Title : The effect of bariatric surgery and weight loss on the future incidence of oestrogen-sensitive gynaecological cancers
Abstract:
Obesity is a risk factor for 13 obesity-associated cancers. This is especially so for oestrogen-sensitive gynaecological cancers including endometrial, breast, and ovarian malignancies. Women with obesity also have a poorer prognosis after treatment for oestrogen-sensitive cancers. Our meta-analysis of outcomes after bariatric surgery (BMS) found weight loss was associated with a reduced overall incidence of cancer (RR=0.62, 95%CI 0.46–0.84, p <0.002), obesity-related cancer (RR=0.59,95%CI 0.39–0.90, p =0.01) and cancer-associated mortality (RR=0.51,95%CI 0.42–0.62, p <0.00001). In specific cancers, bariatric surgery was associated with reduction in the future incidence of HCC (RR=0.35,95%CI 0.22–0.55, p <0.00001), CRC (RR=0.63,95%CI 0.50–0.81, p =0.0002), PDAC (RR=0.52, 95%CI 0.29–0.93, p =0.03) and gallbladder cancer (RR=0.41,95%CI 0.18–0.96, p =0.04), as well as female specific cancers, including breast cancer (RR=0.56,95%CI 0.44–0.71, p <0.00001), endometrial cancer (RR=0.38,95%CI 0.26–0.55, p <0.00001) and ovarian cancer (RR=0.45,95%CI 0.31–0.64, p <0.0001).
Obesity-associated carcinogenesis is closely related to metabolic syndrome; visceral adipose dysfunction; WAT aromatase activity and detrimental cytokine, adipokine and exosomal miRNA release. Metaflammation in obesity is associated with increased interleukin 6 (IL-6) and TNF-α release, which activates the NF-κB signalling pathway and increases expression of the aromatase gene CYP19A1. Transcription of CYP19A1 is suppressed by p53-this is reversed by the action of both PGE2 and leptin. Under the influence of CYP19A1, adipose tissue in obese patients has increased expression of aromatase, which upregulates the synthesis of oestrone (E1) from androstenedione and 17-β-oestradiol (E2) from testosterone. These androgen precursors are derived from the adrenal cortex or the postmenopausal ovary. Oestrone is then converted to 17-β-oestradiol by 17B-HSD. 17-β-oestradiol activates ER-α receptors which promotes proliferation in hormone-sensitive (ER+) breast cancer cells via nuclear translocation of ER-α and the oestrogen response element. 17-β-oestradiol can also activate membrane-bound G-protein-coupled oestrogen receptors (GPER) which promotes triple-negative breast cancer (TNBC) and endometrial proliferation and cancer by activating cytoplasmic Src/EGFR/ERK signalling. Local tissue levels of E2 in post-menopausal breast cancers can be 50–100 times higher than in serum due to breast WAT aromatase activity. Responses to aromatase inhibitors such as anastrozole are inferior in obese patients with breast cancer vs normal weight patients, and contribute to a poorer prognosis.

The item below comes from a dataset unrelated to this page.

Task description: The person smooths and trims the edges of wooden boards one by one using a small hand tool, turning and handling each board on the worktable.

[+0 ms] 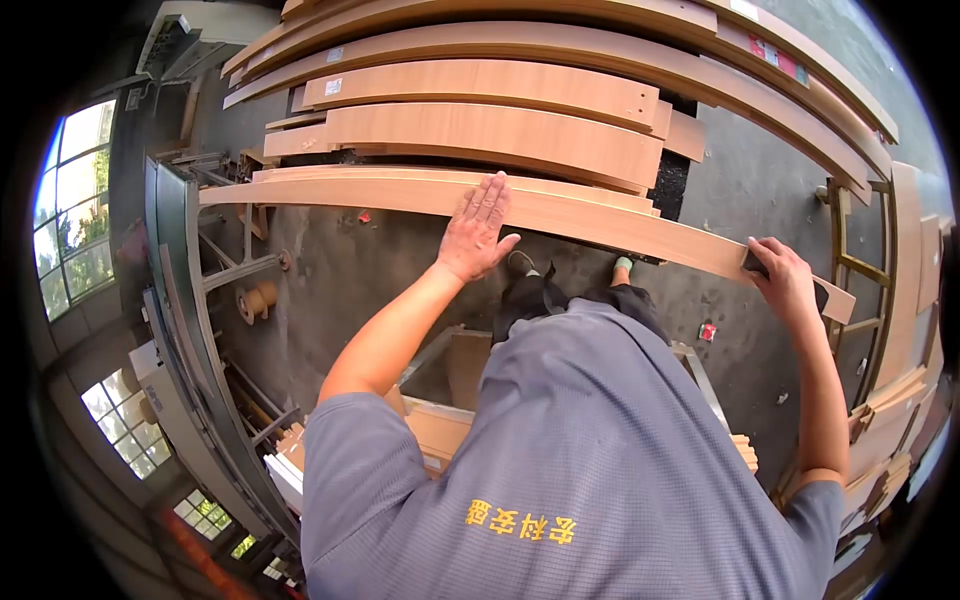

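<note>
A long, narrow wood-coloured board (610, 224) runs across the view in front of my body. My left hand (478, 230) lies on it near the middle, fingers stretched out and together, palm down, thumb apart. Toward the board's right end, my right hand (783, 277) is closed around a dark block (755, 262), which touches the board's face. Another thin board edge shows just behind the long board. Stacked curved boards (500, 135) lie beyond it.
Longer boards (520, 40) are stacked at the top. A metal rack (858, 265) stands at the right, beside leaning panels (905, 270). At the left are a machine frame (185, 260) and a spool (256, 301). More wood pieces (438, 432) lie near my body.
</note>
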`<state>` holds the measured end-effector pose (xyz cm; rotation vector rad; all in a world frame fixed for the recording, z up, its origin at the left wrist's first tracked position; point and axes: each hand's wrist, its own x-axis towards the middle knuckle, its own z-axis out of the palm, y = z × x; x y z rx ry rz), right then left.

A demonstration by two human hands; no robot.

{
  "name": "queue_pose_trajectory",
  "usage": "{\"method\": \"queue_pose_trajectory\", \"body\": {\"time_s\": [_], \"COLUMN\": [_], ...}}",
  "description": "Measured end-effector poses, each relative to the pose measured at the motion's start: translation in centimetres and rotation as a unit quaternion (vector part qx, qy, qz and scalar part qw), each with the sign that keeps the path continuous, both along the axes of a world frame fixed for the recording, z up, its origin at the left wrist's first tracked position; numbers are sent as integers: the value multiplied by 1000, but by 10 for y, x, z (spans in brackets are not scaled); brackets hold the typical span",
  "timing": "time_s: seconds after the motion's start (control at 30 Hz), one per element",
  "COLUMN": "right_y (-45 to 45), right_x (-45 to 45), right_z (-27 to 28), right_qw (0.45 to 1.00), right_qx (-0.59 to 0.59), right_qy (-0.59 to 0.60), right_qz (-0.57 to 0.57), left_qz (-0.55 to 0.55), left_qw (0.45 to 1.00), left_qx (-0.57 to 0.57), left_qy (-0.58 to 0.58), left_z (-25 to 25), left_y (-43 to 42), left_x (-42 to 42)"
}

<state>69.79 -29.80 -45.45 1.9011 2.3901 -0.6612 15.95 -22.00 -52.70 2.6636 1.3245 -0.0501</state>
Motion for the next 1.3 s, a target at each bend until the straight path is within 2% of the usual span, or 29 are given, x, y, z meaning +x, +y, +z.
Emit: {"method": "queue_pose_trajectory", "body": {"time_s": [0.07, 0.17, 0.4, 0.57, 0.73, 0.83, 0.97, 1.3], "right_y": [39, 63, 117, 163, 199, 218, 246, 304], "right_x": [-88, -168, -367, -498, -613, -678, -769, -976], "right_z": [18, 15, 18, 20, 22, 17, 12, 20], "right_qw": [999, 997, 991, 987, 984, 978, 975, 974], "right_qx": [-19, -23, 3, 5, -9, 25, 35, -1], "right_qy": [-7, -20, -46, -26, -44, 2, 5, 13], "right_qz": [35, 70, 128, 157, 173, 207, 219, 227], "left_qz": [54, 104, 154, 204, 250, 268, 286, 350], "left_qw": [998, 990, 972, 957, 947, 941, 937, 919], "left_qx": [33, 92, 148, 176, 180, 187, 184, 168], "left_qy": [-20, -18, -97, -109, -90, -86, -80, -71], "left_z": [12, 3, -11, -10, -15, -16, -19, -6], "left_y": [15, 25, 62, 90, 117, 134, 154, 203], "left_x": [-77, -146, -288, -404, -502, -567, -645, -833]}}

Most (70%) of the increased risk of endometrial cancer in women with obesity vs women with normal weight is mediated by free E2, inflammation and hyperinsulinemia. Postmenopausal patients with T2DM have a 20% higher risk of breast cancer compared to non-diabetic women, which is independent of BMI. This association is lost in premenopausal women. Elevated levels of insulin and IGF-1 also affect cancer prognosis, with worse outcomes in patients with diabetes and hyperinsulinemia.
Meta-analyses of pooled studies have suggested bariatric surgery results in a substantial improvement in the future risk of oestrogen-sensitive cancers in women (breast, endometrial, ovarian); overall cancer incidence; non-hormonal obesity-associated cancers; and cancer-related mortality. This is related to the reversal of adipocyte dysfunction, OSA, NASH, hyperlipidaemia, aromatase activity, systemic inflammation, hyperleptinaemia/hyperinsulinaemia, and metabolic syndrome with the loss of VAT volume and decreased CLS/WAT inflammation after BMS.